The story is inspired by the real life experiences of Funder's friend, Ruth Blatt, who spent five years in solitary confinement in a German prison before securing her passage to Australia (via Shanghai) in 1947. She lived the next fifty years of her life alone in a flat in Bondi Junction, and I know that Dora Fabian died in 1935, and Toller committed suicide in 1939, so it's not going to be a happy ending.
The story got me in, though, with Ruth's first sentence: “When Hitler came to power I was in the bath.”
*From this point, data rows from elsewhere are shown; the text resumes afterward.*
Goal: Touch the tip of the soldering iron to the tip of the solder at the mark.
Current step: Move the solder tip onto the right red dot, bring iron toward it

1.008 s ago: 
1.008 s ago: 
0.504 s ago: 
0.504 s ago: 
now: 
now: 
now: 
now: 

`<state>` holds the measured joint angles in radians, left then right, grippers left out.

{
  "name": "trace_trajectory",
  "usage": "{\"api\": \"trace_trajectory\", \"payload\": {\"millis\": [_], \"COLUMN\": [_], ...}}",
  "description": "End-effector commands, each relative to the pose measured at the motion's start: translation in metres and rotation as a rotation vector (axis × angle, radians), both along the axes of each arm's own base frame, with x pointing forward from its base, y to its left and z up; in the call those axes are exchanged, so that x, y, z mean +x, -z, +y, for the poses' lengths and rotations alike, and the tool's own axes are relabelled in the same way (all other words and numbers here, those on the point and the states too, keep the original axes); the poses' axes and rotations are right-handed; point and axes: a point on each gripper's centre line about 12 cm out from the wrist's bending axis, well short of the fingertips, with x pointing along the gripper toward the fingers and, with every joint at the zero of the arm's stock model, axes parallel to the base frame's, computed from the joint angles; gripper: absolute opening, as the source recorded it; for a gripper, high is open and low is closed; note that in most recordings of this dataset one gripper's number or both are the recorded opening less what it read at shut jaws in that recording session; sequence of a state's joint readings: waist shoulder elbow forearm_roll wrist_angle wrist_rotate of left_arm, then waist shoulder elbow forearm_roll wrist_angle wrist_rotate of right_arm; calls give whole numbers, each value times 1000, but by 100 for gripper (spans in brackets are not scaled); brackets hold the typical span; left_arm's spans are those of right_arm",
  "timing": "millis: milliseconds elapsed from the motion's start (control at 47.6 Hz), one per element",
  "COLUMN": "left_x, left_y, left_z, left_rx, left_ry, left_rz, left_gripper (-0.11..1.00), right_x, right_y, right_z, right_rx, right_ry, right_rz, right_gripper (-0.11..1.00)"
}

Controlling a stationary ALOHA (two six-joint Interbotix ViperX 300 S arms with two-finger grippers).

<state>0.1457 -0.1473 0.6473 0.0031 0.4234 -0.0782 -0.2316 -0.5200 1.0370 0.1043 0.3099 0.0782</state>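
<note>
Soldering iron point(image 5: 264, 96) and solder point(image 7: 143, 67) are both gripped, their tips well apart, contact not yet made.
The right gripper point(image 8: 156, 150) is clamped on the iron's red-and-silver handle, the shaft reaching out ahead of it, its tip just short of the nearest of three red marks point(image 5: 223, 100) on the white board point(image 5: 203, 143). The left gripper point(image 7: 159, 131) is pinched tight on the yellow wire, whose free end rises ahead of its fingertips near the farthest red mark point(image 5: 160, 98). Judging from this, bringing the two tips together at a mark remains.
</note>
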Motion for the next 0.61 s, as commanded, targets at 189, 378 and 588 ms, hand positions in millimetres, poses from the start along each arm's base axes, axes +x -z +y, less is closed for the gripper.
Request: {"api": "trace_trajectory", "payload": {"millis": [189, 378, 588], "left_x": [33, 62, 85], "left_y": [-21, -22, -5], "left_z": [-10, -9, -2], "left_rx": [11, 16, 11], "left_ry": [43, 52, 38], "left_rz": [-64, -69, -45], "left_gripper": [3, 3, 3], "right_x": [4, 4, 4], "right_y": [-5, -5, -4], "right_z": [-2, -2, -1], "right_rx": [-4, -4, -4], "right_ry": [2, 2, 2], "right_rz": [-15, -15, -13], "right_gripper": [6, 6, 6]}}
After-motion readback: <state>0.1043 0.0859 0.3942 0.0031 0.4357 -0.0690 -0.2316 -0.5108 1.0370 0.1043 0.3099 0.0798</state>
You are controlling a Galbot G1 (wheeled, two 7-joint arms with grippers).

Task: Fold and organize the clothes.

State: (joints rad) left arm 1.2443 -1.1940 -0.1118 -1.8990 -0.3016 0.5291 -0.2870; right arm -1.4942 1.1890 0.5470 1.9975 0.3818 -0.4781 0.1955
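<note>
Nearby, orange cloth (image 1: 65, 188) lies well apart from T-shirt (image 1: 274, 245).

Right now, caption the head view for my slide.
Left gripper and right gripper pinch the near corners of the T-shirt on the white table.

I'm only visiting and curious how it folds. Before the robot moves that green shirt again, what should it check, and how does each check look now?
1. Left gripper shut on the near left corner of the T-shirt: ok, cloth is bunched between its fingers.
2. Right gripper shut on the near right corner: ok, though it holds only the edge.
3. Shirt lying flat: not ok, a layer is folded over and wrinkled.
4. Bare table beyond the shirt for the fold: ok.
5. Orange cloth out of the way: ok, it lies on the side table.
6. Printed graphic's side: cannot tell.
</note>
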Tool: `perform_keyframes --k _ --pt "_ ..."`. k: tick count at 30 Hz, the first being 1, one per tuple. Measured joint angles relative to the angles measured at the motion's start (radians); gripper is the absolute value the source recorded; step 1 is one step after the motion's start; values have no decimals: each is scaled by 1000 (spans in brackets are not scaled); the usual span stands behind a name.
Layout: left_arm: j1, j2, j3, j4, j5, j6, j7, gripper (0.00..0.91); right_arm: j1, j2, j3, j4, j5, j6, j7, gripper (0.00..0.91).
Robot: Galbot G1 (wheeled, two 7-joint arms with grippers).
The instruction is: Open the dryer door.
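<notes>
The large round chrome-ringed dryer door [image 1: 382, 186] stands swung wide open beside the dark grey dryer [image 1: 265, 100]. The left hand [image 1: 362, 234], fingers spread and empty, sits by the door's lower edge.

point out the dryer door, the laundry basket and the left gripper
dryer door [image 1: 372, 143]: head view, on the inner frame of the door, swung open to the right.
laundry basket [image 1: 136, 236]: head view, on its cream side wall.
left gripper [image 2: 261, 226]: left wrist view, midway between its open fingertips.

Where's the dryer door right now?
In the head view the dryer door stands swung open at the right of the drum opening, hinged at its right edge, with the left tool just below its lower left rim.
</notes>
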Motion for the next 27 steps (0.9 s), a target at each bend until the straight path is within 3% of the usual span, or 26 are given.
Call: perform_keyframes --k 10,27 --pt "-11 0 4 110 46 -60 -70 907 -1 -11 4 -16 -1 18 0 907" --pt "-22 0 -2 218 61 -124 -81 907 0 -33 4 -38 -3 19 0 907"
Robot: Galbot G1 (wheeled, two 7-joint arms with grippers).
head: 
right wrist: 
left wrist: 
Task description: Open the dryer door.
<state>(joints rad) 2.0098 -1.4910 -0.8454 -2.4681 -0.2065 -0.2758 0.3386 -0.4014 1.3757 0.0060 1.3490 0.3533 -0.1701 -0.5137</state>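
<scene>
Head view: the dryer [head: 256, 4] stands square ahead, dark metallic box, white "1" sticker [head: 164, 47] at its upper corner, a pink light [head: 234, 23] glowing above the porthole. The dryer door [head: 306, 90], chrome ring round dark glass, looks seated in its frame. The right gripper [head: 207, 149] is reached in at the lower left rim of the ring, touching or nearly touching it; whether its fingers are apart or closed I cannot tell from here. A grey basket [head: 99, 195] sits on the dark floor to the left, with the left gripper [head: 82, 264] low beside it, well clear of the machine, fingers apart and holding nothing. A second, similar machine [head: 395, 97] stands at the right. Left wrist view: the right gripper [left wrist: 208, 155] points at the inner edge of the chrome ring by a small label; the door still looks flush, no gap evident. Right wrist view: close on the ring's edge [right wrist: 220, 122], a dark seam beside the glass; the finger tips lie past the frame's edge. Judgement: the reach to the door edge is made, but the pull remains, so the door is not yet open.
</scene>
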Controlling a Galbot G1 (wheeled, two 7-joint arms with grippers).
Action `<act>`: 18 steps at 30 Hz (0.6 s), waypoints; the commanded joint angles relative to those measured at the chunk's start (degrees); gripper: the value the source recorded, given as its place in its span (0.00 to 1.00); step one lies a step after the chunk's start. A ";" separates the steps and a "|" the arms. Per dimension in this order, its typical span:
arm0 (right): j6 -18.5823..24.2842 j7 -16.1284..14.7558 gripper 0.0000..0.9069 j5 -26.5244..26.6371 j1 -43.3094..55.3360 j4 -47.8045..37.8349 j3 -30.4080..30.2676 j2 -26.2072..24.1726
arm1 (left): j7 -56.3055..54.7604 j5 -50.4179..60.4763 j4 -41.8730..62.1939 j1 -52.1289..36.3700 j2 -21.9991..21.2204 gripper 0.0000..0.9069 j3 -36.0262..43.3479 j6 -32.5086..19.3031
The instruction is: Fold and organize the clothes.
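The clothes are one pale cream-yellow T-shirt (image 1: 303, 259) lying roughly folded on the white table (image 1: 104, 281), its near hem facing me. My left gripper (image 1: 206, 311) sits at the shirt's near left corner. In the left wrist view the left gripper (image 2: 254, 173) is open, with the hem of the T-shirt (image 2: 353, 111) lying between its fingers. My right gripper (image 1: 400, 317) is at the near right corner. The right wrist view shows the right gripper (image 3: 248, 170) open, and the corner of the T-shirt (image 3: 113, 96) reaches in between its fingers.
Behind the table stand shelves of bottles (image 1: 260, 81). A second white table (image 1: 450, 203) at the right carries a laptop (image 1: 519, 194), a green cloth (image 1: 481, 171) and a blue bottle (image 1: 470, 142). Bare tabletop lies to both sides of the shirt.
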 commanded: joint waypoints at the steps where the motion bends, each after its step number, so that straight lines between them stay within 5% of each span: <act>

Such an unusual first sentence, don't you think, and one that had me thinking about Hitler and the strange power he had over the German people, and much of the world for some time. I have always been taught that WWII began in 1939, but for many German people, it started in January 1933, when Hitler became Chancellor of Germany. So today, Anzac day, a day we remember those fallen in war, some images of pre-war from, 1933 Germany.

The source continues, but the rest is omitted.